Resi-Oma ist zufrieden und sie scherzt mit ihrer Enkelin: „Bei deinem Talent für die Küche wäre es doch gelacht, wenn wir dich nicht unter die Haube bringen könnten.“
Auch Eva lacht: „Aber Oma, heutzutage wird eine Frau doch nicht mehr wegen ihrer Kochkünste geheiratet.“
Das hat ihr Vater, der im Wohnzimmer die Zeitung liest, gehört und ruft laut herüber: „Schaden kann es aber auch nicht.“
Marianne lacht. Sie nimmt die zukünftige Braut liebevoll in ihre Arme und deutet auf das üppige Kuchenbüffet: „Unseren Freunden und Nachbarn wird das Wasser im Mund zusammenlaufen. Bin gespannt, wer sich bei diesen Köstlichkeiten noch für eine Flasche Wein entscheiden wird.“
Auge um Auge, Zahn um Zahn
Im Wartezimmer wimmelt es nur so von Patienten und Angela läuft der Schweiß von der Stirn. Heute Vormittag hatte es permanent geregnet und sie hatte sich entsprechend warm angezogen. Dann aber riss der Himmel plötzlich auf und jetzt brennt die Sonne erbarmungslos durch die großen geschlossenen Fenster.

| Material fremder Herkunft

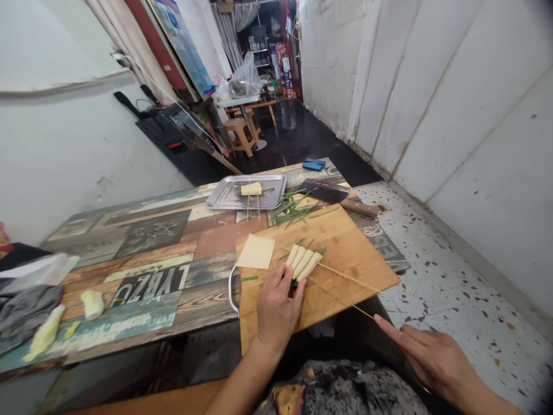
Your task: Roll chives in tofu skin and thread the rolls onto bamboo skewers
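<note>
Several pale rolls (305, 260), apparently tofu sheet around green stalks, lie side by side on the wooden cutting board (345, 242). My left hand (280, 300) presses on their near left ends, thumb and fingers closed around them. Two thin bamboo skewers run into the rolls from the right. One skewer (349, 276) rests free over the board. The lower one leads to my right hand (425, 351), whose fingers pinch its end off the board's near edge. A flat square sheet (257, 251) of the same pale stuff lies at the board's left, by a short green piece (249, 278).
Beyond the board, a metal tray (220, 193) holds a skewered roll bundle (251, 189). Green stalks (294, 208) and a cleaver (324, 190) lie beside it, near a blue packet (313, 165). Cabbage pieces (92, 304) and a grey cloth (30, 311) occupy the table's left.
</note>
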### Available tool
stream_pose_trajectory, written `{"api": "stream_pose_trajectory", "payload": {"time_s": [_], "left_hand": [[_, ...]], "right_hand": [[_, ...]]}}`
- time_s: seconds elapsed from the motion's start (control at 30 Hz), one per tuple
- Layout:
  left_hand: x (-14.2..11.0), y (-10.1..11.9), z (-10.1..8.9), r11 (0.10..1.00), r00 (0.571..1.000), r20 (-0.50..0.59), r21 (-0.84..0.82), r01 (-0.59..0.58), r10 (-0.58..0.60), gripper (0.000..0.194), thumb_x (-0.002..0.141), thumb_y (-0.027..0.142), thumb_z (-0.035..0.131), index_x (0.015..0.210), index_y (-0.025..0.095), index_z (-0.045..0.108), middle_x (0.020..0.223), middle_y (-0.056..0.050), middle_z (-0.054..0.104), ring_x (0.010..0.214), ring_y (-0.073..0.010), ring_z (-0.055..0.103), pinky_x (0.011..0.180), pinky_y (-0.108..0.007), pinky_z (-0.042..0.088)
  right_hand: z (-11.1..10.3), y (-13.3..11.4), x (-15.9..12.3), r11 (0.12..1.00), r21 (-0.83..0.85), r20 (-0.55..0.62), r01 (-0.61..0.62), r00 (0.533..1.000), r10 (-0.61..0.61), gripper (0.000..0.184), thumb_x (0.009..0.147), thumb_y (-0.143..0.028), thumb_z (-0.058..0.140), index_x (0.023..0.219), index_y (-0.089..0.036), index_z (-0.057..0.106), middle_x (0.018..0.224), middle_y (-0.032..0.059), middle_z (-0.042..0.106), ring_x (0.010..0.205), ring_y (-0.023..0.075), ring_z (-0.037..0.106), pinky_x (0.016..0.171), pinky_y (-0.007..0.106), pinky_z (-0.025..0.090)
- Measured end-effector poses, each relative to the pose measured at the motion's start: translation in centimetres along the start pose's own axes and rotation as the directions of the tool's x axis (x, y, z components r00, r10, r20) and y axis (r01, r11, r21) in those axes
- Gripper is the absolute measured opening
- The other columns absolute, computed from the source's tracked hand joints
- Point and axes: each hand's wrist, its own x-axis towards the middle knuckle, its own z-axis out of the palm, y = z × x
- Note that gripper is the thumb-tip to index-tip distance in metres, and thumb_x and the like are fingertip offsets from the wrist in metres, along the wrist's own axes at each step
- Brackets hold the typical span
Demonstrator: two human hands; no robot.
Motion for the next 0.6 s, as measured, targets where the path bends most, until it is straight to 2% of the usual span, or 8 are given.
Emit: {"api": "stream_pose_trajectory", "payload": {"time_s": [0.23,0.43,0.53,0.6], "left_hand": [[0.1,0.1,-0.1,1.000,1.000,0.003,-0.003,-0.015,0.015,0.027,0.085,0.028,0.063,0.107,0.012,0.065,0.110,-0.015,0.068,0.099,-0.0253,0.066,0.087,-0.040,0.056],[0.1,0.0,-0.1,1.000,1.000,0.011,0.003,-0.026,0.026,0.028,0.085,0.029,0.063,0.107,0.011,0.064,0.110,-0.015,0.068,0.100,-0.0257,0.066,0.088,-0.040,0.056],[0.1,0.1,-0.2,1.000,1.000,0.008,-0.002,-0.022,0.022,0.030,0.086,0.029,0.063,0.110,0.012,0.063,0.111,-0.015,0.068,0.101,-0.0255,0.065,0.089,-0.040,0.055],[0.2,0.1,-0.3,1.000,1.000,0.016,-0.014,-0.010,0.010,0.033,0.086,0.028,0.063,0.115,0.013,0.061,0.112,-0.014,0.067,0.102,-0.0250,0.065,0.090,-0.040,0.055]], "right_hand": [[0.0,0.0,0.1,1.000,-0.024,0.015,0.019,1.000,-0.018,0.061,0.095,-0.007,0.032,0.152,-0.026,0.020,0.064,-0.0048,0.052,0.047,0.0093,0.046,0.046,0.022,0.037],[0.3,-0.2,0.1,1.000,0.010,0.033,-0.017,0.999,0.017,0.059,0.094,-0.007,0.033,0.150,-0.026,0.026,0.065,-0.0041,0.052,0.048,0.0098,0.049,0.047,0.021,0.038],[1.0,0.0,0.3,0.994,0.107,0.064,-0.034,0.998,0.027,0.057,0.094,-0.008,0.033,0.149,-0.023,0.028,0.070,-0.0004,0.060,0.055,0.0115,0.057,0.049,0.021,0.043],[1.5,0.1,0.4,0.986,0.157,0.085,-0.058,0.995,0.045,0.058,0.093,-0.009,0.032,0.149,-0.022,0.026,0.082,0.0037,0.068,0.061,0.0128,0.063,0.052,0.021,0.048]]}}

Aprilwetter und das schon am ersten April, denkt Angela und seufzt. Mit aller Kraft zieht sie ihre sechsjährige Tochter Marie, die auf ihrem Schoß sitzt, noch weiter zu sich heran.
„Ich will nicht zum Zahnarzt, nein, zum Zahnarzt gehe ich nicht.“ Vehement versucht das Mädchen, sich aus der Umklammerung zu befreien.